Copy out all lines of the listing below that hold "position".

▶ [Supplied data]:
>>>>
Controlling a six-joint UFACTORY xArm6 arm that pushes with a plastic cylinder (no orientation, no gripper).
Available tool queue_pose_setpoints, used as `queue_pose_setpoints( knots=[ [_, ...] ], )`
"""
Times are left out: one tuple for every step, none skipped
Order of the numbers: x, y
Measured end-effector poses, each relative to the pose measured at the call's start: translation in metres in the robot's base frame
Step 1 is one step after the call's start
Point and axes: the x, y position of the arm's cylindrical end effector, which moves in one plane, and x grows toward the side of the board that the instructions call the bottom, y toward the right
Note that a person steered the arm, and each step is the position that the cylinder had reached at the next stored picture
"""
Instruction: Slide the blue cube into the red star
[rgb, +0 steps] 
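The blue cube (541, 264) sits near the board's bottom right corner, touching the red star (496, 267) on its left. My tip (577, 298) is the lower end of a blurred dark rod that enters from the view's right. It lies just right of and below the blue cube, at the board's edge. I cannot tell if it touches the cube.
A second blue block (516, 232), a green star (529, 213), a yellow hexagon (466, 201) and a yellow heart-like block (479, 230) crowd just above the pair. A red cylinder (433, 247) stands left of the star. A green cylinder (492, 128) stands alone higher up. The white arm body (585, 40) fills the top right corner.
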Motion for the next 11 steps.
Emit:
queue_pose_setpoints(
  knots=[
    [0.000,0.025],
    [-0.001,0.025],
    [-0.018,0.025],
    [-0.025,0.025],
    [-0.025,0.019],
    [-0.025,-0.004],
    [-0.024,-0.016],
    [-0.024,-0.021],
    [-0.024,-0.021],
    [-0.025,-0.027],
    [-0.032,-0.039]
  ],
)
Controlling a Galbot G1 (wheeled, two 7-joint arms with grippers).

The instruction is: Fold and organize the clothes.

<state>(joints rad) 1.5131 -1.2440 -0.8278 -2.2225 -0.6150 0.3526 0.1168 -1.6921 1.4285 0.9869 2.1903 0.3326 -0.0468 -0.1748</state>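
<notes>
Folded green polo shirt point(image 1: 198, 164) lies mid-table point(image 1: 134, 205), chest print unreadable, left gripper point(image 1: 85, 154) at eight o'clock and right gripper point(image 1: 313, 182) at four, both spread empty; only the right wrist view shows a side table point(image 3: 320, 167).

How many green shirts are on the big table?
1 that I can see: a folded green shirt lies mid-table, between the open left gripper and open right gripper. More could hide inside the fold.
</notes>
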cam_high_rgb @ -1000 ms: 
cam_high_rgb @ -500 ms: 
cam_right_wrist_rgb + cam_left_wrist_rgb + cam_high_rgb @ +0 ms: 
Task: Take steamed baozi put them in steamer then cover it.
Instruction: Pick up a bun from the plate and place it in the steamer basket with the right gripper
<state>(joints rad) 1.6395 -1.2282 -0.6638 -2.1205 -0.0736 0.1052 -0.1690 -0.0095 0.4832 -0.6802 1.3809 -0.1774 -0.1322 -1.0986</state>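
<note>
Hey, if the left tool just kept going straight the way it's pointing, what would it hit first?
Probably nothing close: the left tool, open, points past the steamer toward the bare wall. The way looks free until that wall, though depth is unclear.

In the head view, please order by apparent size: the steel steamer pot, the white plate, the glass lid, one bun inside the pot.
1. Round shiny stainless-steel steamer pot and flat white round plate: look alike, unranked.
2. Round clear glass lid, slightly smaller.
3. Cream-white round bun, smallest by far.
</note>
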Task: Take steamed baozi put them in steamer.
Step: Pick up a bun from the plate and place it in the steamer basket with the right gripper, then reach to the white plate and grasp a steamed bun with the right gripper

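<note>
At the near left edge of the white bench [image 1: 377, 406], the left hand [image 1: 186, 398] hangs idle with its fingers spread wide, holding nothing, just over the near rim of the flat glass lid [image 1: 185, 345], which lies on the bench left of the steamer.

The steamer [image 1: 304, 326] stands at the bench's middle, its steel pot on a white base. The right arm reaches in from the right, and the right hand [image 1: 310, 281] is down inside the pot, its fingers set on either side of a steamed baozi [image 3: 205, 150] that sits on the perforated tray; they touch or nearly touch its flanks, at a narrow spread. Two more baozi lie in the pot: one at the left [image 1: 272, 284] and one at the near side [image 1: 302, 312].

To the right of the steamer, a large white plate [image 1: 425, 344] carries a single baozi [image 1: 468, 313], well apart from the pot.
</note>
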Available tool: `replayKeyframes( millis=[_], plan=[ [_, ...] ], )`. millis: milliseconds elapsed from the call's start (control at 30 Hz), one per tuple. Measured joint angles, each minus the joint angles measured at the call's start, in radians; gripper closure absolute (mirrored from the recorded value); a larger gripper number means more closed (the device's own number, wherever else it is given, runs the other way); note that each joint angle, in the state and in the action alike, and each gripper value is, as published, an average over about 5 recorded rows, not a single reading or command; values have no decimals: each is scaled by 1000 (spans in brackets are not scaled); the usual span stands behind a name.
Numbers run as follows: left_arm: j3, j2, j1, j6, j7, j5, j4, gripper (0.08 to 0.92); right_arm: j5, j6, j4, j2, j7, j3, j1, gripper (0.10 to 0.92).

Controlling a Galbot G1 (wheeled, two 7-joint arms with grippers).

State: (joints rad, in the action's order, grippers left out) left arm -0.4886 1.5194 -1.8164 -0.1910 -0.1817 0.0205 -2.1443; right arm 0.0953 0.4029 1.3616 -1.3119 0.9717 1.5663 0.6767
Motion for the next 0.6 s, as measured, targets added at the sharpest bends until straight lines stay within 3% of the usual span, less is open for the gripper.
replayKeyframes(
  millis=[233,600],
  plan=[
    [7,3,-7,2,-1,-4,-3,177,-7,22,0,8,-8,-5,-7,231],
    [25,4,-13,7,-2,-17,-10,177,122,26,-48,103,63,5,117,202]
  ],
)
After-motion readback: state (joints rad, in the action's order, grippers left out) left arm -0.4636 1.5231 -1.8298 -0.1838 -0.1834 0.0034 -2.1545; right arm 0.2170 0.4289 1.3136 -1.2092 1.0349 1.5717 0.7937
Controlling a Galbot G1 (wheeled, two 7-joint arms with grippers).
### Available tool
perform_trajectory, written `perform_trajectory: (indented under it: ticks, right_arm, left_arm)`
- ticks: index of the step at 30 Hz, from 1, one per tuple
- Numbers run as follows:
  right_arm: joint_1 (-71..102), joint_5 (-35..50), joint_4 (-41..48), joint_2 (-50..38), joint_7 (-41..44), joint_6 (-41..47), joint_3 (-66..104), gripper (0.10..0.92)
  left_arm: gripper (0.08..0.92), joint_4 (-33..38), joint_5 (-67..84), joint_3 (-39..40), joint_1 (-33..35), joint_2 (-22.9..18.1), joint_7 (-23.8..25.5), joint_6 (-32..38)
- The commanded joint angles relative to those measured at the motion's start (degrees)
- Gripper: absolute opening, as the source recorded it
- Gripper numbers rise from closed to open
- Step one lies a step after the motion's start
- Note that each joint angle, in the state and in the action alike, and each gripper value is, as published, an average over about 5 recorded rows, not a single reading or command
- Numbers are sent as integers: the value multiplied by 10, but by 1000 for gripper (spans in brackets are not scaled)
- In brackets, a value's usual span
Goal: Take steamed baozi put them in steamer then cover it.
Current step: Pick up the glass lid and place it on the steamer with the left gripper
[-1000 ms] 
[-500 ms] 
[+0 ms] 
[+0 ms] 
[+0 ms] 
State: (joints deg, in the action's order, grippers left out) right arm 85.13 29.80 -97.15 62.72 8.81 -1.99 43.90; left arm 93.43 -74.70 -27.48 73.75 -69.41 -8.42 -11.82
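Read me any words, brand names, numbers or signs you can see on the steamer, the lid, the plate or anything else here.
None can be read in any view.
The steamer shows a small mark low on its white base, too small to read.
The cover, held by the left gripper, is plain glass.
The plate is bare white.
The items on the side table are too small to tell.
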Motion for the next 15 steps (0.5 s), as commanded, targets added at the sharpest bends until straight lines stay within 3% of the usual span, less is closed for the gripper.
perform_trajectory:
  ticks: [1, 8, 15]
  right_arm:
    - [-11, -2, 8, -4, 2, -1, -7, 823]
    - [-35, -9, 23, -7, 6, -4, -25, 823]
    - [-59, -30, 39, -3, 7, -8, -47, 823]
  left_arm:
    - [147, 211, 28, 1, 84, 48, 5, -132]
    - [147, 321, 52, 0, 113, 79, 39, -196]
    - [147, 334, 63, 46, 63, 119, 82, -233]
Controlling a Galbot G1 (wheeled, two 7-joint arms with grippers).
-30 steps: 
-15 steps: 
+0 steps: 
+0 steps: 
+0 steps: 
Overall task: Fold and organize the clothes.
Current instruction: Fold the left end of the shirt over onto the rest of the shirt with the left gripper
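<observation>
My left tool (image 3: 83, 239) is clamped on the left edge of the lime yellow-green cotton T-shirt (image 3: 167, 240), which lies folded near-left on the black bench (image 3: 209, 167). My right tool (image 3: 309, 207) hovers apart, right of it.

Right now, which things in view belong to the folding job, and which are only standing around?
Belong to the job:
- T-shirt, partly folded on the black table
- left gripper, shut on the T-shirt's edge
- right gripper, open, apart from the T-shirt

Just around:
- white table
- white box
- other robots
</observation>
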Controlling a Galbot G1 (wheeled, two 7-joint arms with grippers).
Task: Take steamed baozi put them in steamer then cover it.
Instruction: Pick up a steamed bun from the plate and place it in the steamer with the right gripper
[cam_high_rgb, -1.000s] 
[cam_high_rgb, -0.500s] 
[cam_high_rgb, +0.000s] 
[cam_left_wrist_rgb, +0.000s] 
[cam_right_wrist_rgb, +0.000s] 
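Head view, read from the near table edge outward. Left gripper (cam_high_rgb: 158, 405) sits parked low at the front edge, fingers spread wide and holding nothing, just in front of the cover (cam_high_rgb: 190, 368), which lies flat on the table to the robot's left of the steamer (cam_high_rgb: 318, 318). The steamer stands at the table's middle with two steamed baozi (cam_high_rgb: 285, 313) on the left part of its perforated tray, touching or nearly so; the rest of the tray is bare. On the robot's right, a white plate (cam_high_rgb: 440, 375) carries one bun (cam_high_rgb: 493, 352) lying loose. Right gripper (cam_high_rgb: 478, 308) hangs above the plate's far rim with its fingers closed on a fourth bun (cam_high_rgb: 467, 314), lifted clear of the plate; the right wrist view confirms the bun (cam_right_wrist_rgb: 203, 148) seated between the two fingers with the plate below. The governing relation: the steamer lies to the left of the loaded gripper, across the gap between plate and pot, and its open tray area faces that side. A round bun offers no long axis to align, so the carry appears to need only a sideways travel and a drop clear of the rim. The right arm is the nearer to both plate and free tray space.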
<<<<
▶ [Expected output]:
Point and axes: the x, y position of the arm's cylindrical end effector, which moves in one plane, and x grows toward the side of the board that the instructions call the bottom, y toward the right
Note that a person steered the arm, and each step is the position that the cylinder had reached at the next stored picture

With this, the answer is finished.